ふだんは意識されにくいが、感染症の流行や食中毒の発生といった健康危機の場面で、その役割が前面に出る。実務の中核を担うのが保健所で、都道府県や政令市・中核市などが設置し、医師である保健所長のもと、感染症の調査・対応、食品営業の許可と監視、飲食店や旅館・公衆浴場の衛生指導、医療機関の監督などを行う。

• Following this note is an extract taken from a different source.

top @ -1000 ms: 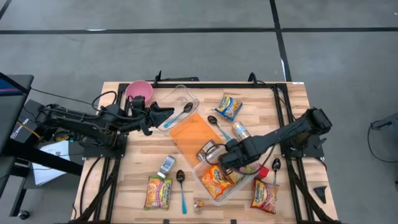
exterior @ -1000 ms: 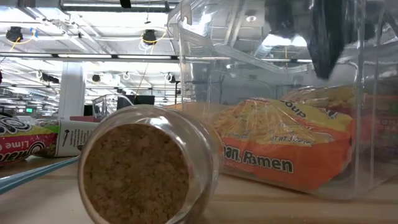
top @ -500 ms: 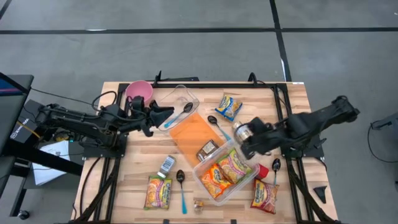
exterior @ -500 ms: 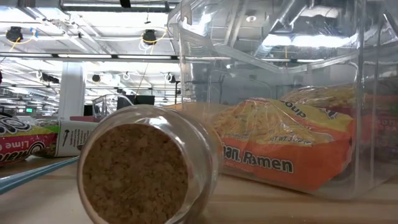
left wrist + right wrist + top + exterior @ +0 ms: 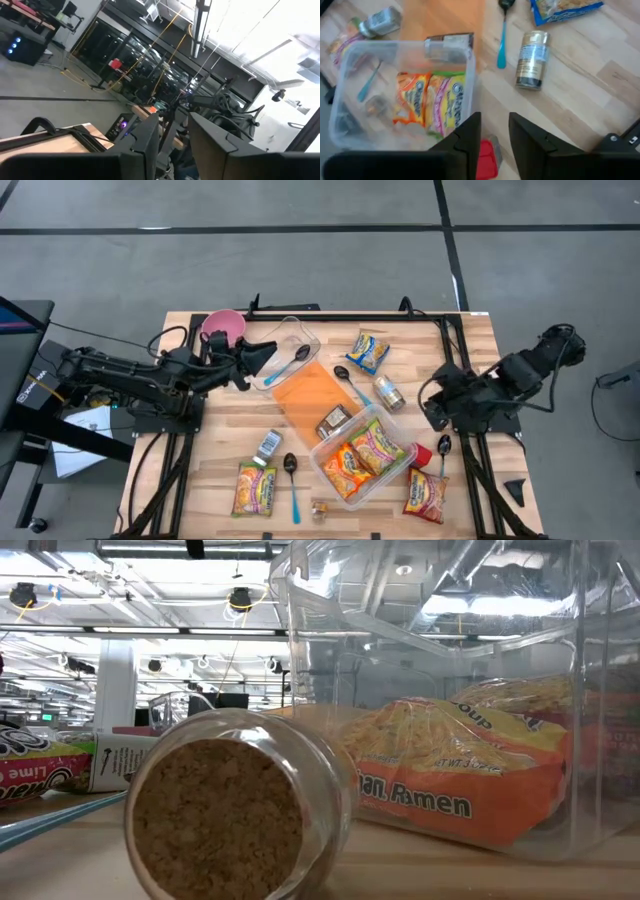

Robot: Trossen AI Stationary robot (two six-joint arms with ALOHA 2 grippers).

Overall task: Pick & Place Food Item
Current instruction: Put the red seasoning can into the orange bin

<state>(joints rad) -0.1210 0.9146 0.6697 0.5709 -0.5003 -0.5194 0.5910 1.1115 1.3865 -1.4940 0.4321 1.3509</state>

市町村は、母子保健や予防接種、健康増進など、住民に身近な保健サービスを担う。国が制度の大枠を定め、都道府県・保健所・市町村が役割を分担して、地域の公衆衛生を支える重層的な体制がとられている。
保健所を中核とする実施体制
衛生行政の実務を支える中核機関が保健所である。保健所は、地域保健法に基づき、都道府県のほか、政令指定都市や中核市、保健所設置市、特別区が設置し、医師である保健所長のもとに専門職員を置く。その所管は広く、感染症の発生時の疫学調査や患者対応、食品衛生法に基づく飲食店の営業許可と監視指導、生活衛生関係営業(理美容・公衆浴場・旅館など)の指導、医療法に基づく医療機関への立入検査、薬事の監視などに及ぶ。これに対し市町村は、母子保健、予防接種、健康診査、健康相談といった住民に身近な対人保健サービスを担う。国・都道府県・市町村と保健所が役割を分担する重層構造が、衛生行政の特徴である。
平時の予防と健康危機への対応
衛生行政には、平時の予防活動と、健康危機への緊急対応という二つの顔がある。平時には、食品営業施設や生活衛生営業施設への監視指導、予防接種や健康診査による疾病の予防、生活習慣病対策や健康づくりの普及啓発などを地道に積み重ねる。一方、食中毒や感染症の集団発生、新興感染症の流行といった健康危機が起きると、原因の究明、患者の把握と入院の調整、まん延の防止、住民への情報提供などに、保健所を中心とした体制で迅速に対応する。新型コロナウイルス感染症への対応は、この健康危機管理における保健所の役割の重さと、平時からの体制づくりの大切さを、あらためて浮き彫りにした。